Plus encore, il s’agit de mettre en oeuvre, à l’initiative de l’Union européenne, un programme de réparation des dégâts à la santé des populations touchées par ces politiques , de restaurer l’accessibilité et la qualité des soins, surtout dans les pays qui se sont vu imposer un plan de restrictions comme conditions pour recevoir une aide financière européenne. Entre la finance et la santé il faut choisir. La population européenne n’est pas responsable de la dette souveraine. Ce n’est ni la santé, ni la protection sociale qu’il faut réduire, couper, amputer. La finance et l’économie doivent être au service du bien-être de la population, et non l’inverse.

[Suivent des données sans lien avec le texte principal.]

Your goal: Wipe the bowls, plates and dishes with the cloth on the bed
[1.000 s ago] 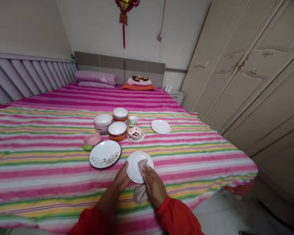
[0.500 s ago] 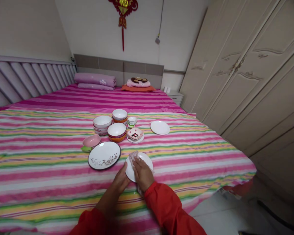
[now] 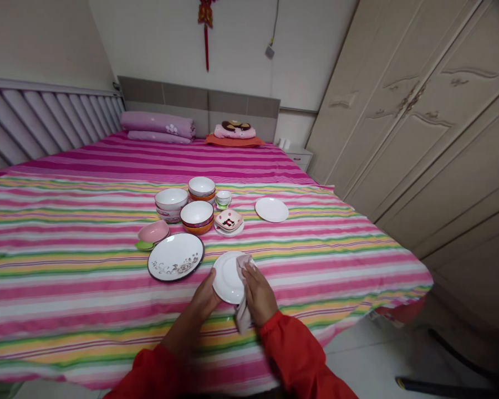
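A small white plate (image 3: 228,280) is held above the striped cloth, its left edge gripped by my left hand (image 3: 207,295). My right hand (image 3: 259,293) is closed on a pale pinkish cloth (image 3: 243,316) and presses it against the plate's right rim; a loose end hangs below. Just left of the plate lies a larger dark-rimmed plate (image 3: 177,256) with a floral pattern. Beyond it are stacked bowls (image 3: 197,213), and a square patterned dish (image 3: 228,220) rests on a white saucer (image 3: 238,231).
A white oval plate (image 3: 271,209) lies at the right on the striped bedspread (image 3: 336,266). More stacked bowls (image 3: 171,198), small cups (image 3: 223,196) and a pink dish (image 3: 153,231) stand behind. A wardrobe (image 3: 399,127) borders the bed's right side.
My right hand has slid the cloth from the plate's middle to its right edge, baring more of the plate's face. The view has tilted slightly downward.
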`<state>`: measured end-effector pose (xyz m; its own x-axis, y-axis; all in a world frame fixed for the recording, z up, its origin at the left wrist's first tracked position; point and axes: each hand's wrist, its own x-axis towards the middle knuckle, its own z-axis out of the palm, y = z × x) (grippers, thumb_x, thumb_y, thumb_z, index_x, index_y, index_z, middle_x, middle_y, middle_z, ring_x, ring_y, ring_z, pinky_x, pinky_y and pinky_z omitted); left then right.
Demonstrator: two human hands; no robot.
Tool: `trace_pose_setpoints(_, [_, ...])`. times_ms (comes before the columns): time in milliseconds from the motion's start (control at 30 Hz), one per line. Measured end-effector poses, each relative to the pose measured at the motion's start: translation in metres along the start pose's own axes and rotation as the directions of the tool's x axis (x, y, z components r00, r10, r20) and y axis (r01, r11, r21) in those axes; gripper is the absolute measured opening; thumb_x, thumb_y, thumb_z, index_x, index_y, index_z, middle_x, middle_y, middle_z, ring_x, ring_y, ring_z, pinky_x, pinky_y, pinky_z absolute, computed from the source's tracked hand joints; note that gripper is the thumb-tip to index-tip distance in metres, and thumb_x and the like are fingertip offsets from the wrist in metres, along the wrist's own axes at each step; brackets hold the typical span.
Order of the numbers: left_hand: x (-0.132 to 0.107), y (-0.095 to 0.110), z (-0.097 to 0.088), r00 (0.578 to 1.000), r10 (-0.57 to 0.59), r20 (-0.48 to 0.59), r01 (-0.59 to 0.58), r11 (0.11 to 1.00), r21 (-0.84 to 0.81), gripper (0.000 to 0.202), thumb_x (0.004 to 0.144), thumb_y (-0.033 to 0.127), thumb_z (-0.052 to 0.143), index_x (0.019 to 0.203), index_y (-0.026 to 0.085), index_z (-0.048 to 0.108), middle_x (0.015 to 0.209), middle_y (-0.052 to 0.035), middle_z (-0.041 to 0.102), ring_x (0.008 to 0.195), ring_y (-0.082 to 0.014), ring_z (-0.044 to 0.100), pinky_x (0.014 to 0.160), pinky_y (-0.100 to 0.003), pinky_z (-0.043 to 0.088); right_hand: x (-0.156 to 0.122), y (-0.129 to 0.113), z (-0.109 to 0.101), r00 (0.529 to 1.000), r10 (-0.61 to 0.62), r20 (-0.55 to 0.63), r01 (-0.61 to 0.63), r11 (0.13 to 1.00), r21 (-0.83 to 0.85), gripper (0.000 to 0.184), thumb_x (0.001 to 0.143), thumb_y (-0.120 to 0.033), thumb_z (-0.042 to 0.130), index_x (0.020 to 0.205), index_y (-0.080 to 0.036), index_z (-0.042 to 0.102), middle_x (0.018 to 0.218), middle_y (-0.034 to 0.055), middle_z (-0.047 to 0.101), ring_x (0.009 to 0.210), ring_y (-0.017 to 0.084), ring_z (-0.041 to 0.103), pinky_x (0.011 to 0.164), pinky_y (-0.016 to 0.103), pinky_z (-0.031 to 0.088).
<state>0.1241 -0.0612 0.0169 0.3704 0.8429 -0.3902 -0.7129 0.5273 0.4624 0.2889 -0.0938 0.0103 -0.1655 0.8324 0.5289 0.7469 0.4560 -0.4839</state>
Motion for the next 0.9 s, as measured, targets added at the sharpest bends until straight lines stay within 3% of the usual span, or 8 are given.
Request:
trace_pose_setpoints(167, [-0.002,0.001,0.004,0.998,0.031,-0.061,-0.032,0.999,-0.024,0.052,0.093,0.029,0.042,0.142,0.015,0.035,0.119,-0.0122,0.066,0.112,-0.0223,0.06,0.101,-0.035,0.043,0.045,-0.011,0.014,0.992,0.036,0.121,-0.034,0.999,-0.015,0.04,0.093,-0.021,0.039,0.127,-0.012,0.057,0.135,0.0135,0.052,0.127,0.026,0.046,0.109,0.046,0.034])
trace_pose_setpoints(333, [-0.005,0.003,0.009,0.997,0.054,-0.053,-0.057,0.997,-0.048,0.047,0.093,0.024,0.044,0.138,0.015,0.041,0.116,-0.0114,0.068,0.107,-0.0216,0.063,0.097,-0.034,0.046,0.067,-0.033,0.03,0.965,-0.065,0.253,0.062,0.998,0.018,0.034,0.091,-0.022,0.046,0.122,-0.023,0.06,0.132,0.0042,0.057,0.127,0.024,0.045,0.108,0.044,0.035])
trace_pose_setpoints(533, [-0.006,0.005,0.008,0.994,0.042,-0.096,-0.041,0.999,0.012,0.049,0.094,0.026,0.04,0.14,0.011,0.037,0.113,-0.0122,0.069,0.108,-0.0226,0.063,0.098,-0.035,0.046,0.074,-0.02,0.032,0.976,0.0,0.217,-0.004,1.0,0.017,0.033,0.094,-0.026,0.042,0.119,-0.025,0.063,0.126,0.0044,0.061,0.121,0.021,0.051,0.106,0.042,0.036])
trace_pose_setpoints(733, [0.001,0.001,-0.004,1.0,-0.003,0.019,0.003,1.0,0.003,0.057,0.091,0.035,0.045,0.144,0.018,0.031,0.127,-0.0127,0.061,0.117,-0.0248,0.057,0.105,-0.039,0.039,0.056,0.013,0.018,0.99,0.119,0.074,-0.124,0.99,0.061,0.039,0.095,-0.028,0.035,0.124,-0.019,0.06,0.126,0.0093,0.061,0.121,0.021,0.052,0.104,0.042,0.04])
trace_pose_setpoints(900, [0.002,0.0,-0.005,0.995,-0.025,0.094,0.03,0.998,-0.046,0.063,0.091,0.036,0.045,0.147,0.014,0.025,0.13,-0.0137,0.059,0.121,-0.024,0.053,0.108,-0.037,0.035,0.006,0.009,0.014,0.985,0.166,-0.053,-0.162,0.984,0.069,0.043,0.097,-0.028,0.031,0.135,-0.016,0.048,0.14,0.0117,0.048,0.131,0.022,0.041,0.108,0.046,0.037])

Nous exigeons l’arrêt immédiat des négociations du « Partenariat transatlantique ». Les normes sociales et environnementales doivent être harmonisées par le haut et tendre en permanence vers une meilleure santé des populations. Les Etats doivent pouvoir continuer à mettre en oeuvre des normes qui s’imposent aux opérateurs de santé, notamment une finalité non lucrative. La santé et la sécurité sociale doivent être protégées de toute attaque. La santé et la sécurité sociale doivent être retirées des directives « marché public ».